For a home garden, the takeaway is straightforward: Soil health isn’t just about how it looks on the surface.

Avoid working the soil more than you need to

Breaking soil down too aggressively can cause it to compact and drain poorly. Over time, Gerdes explained, you can see better growing results by minimizing disturbance.

In a garden setting, that might mean being gentle when turning soil or reusing existing beds instead of constantly digging everything up.

“If all the soil particles are destroyed with intense tillage, they’re much more easily compacted and don’t drain very well,” said Gerdes.

Healthy soil isn’t packed tight, it’s crumbly, soft, and full of tiny spaces that let water drain and oxygen circulate. Gerdes compared ideal soil to a pumice stone. Over time, living plants and minimal disturbance help soil break apart naturally instead of compacting. That helps roots grow more easily and makes plants more resilient in tough weather.

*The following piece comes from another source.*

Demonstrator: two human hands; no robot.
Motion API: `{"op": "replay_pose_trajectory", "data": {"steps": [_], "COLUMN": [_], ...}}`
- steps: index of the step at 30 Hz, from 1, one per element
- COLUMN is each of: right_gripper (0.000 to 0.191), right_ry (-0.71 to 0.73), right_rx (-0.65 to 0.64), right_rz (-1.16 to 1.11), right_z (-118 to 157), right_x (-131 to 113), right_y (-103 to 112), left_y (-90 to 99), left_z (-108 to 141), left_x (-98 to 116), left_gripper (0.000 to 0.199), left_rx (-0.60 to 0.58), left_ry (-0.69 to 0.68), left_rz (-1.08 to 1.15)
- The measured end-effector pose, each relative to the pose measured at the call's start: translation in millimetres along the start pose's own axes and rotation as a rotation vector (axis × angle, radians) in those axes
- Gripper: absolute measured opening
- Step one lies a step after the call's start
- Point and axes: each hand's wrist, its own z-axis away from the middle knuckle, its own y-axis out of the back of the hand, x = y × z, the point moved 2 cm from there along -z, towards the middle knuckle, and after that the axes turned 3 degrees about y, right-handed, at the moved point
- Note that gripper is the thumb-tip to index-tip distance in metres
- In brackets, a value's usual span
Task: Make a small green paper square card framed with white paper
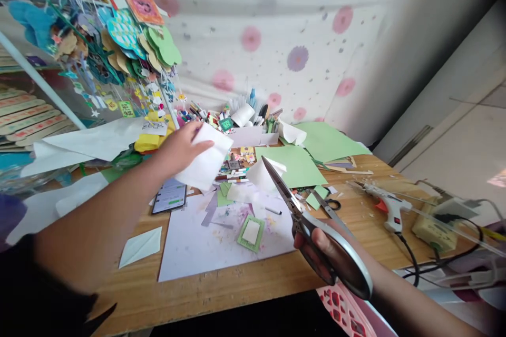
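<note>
My left hand (185, 147) pinches a white sheet of paper (207, 160) between thumb and fingers, above the back left of the desk. In my right hand (322, 247) is a pair of large scissors (298, 213), the blades together and pointing up and left. Below and between the hands lies a white paper mat (190, 253) with stains. On it rests a small green frame-shaped piece (240, 237) with a white centre. A loose white paper (264, 174) sits behind the scissor tips.
A phone (169, 197) and a folded paper (140, 246) lie at left. Green sheets (292, 166), pens and a white box (247, 137) stand behind. At right are a glue gun (389, 208) and a power strip (443, 221) with cables. Paper ornaments (126, 34) hang upper left.
</note>
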Motion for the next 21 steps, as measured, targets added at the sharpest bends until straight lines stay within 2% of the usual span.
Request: {"op": "replay_pose_trajectory", "data": {"steps": [2,3,5,6,7,8,11,14,19,21], "right_gripper": [0.065,0.066,0.066,0.066,0.066,0.066,0.066,0.066,0.051,0.043], "right_ry": [0.003,-0.003,-0.015,-0.015,-0.011,-0.003,0.03,0.081,0.213,0.198], "right_rx": [0.017,0.021,0.024,0.024,0.02,0.015,-0.006,0.004,0.327,0.362], "right_rz": [-0.025,-0.038,-0.064,-0.07,-0.071,-0.072,-0.101,-0.16,-0.196,-0.19], "right_z": [-1,-1,0,1,2,4,6,1,-23,-33], "right_x": [-1,-1,-3,-5,-7,-9,-11,-8,-11,-17], "right_y": [2,3,5,5,6,6,8,13,15,7], "left_y": [-19.3,-29.1,-48.0,-56.9,-64.9,-71.0,-82.6,-85.1,-83.0,-82.6], "left_z": [-20,-24,-18,-10,-1,8,27,40,66,75], "left_x": [17,26,41,46,49,50,43,34,36,41], "left_gripper": [0.082,0.089,0.079,0.068,0.057,0.05,0.03,0.027,0.031,0.032], "left_rx": [0.042,-0.014,-0.236,-0.381,-0.501,-0.542,-0.515,-0.5,-0.631,-0.686], "left_ry": [-0.129,-0.222,-0.323,-0.315,-0.274,-0.206,0.026,0.156,0.311,0.335], "left_rz": [0.013,0.059,0.224,0.301,0.372,0.456,0.676,0.801,0.959,0.964]}}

Think long-term, not instant results

One of the biggest mindset shifts, Gerdes said, is patience. Improving soil health doesn’t happen overnight. On his farm, noticeable changes took several years, but the payoff was soil that held together lightly, drained well, and teemed with living organisms.

“The goal,” he said, “is building long-term health that’s resilient.”

So, whether you’re growing corn on hundreds of acres or basil in a small pot, the principle is the same, take care of the soil, and it will take care of what you plant next, this season and for years to come.